Exercise:
Whenever the word "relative" shows up in a line of the data, copy that line.

Records for this exercise:
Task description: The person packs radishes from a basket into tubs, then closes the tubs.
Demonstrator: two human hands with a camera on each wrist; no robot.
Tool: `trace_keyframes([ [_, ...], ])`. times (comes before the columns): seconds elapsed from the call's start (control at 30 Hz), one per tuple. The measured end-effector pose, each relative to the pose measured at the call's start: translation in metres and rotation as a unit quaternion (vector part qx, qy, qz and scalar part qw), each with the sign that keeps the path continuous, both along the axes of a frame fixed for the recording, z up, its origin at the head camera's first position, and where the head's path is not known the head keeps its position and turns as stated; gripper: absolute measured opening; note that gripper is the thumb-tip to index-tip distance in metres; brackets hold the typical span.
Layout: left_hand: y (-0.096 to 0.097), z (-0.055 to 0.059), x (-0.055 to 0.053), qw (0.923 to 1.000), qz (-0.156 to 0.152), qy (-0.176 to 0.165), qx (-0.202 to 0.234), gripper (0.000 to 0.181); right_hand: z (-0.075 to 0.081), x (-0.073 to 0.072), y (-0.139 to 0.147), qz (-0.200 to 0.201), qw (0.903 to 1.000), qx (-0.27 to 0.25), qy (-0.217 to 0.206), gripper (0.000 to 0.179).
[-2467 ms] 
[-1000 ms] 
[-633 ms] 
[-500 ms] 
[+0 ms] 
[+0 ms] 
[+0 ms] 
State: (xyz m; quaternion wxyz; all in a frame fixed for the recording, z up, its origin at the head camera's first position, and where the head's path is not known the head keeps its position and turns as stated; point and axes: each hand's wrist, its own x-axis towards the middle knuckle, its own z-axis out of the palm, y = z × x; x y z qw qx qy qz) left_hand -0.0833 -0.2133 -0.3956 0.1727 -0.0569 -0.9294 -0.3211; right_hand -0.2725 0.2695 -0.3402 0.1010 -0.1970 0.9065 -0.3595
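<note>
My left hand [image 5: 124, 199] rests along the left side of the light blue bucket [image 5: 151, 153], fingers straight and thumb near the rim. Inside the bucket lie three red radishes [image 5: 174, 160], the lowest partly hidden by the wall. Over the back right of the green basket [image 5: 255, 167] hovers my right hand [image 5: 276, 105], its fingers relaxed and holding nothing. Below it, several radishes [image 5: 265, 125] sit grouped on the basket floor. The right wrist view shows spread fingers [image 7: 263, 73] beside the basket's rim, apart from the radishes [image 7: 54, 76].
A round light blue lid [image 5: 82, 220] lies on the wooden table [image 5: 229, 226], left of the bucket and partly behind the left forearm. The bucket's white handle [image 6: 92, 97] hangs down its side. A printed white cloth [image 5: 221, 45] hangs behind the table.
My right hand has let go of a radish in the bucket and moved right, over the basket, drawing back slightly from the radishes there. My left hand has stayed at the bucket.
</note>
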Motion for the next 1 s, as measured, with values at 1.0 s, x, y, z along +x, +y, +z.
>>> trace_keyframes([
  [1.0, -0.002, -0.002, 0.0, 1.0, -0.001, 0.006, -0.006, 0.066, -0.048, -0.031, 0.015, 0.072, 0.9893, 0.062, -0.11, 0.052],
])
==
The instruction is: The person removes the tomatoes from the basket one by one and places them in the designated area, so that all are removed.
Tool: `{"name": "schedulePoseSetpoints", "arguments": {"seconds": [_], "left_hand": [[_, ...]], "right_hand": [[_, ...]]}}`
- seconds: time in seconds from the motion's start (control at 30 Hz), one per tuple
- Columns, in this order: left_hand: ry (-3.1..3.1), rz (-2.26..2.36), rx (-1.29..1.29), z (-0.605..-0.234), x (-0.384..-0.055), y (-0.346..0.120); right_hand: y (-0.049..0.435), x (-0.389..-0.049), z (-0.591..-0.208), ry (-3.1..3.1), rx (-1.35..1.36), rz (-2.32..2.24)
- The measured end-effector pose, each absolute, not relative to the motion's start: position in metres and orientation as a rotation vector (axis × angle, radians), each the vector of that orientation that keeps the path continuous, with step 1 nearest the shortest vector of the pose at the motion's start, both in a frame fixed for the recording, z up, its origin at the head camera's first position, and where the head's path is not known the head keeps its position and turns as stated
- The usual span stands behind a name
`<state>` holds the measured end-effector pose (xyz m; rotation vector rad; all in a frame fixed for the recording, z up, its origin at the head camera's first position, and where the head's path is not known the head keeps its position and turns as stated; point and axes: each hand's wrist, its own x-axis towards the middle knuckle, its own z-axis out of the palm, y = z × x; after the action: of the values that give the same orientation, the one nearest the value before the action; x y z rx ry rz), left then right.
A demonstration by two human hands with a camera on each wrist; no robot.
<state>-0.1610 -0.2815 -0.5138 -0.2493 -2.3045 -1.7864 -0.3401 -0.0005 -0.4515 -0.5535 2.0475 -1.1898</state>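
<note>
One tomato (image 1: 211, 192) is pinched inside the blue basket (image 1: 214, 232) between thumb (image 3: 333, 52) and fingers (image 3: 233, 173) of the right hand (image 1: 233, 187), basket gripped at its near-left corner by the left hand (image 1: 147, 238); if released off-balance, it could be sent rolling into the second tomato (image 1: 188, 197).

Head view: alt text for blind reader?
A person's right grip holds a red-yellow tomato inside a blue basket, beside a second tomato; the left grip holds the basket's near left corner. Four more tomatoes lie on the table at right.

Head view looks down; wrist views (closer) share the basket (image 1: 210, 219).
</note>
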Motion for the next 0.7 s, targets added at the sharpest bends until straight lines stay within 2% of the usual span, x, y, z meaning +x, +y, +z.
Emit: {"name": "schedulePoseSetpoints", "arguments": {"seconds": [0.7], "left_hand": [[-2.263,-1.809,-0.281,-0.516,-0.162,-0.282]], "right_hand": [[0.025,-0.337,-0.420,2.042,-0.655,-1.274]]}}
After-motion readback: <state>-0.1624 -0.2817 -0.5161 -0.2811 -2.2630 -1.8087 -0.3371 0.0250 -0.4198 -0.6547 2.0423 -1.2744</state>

Exercise response:
Tool: `trace_keyframes([ [_, ...], ])`. times (comes before the columns): seconds elapsed from the call's start (control at 30 Hz), one per tuple. The measured end-effector pose, each relative to the pose measured at the call's start: translation in metres and rotation as a unit quaternion (vector part qx, qy, qz and scalar part qw), each with the sign that keeps the path continuous, both along the axes of a frame fixed for the recording, z up, its origin at the head camera's first position, and where the head's path is not known the head keeps its position and turns as stated; gripper: absolute measured opening; note that gripper is the thumb-tip to index-tip distance in metres; brackets hold the typical span.
- The measured end-effector pose, each absolute, not relative to the motion's start: position in metres and orientation as a rotation vector (axis × angle, radians), each the vector of that orientation that keeps the path continuous, with step 1 nearest the shortest vector of the pose at the motion's start, both in a frame fixed for the recording, z up, its origin at the head camera's first position, and where the head's path is not known the head keeps its position and turns as stated

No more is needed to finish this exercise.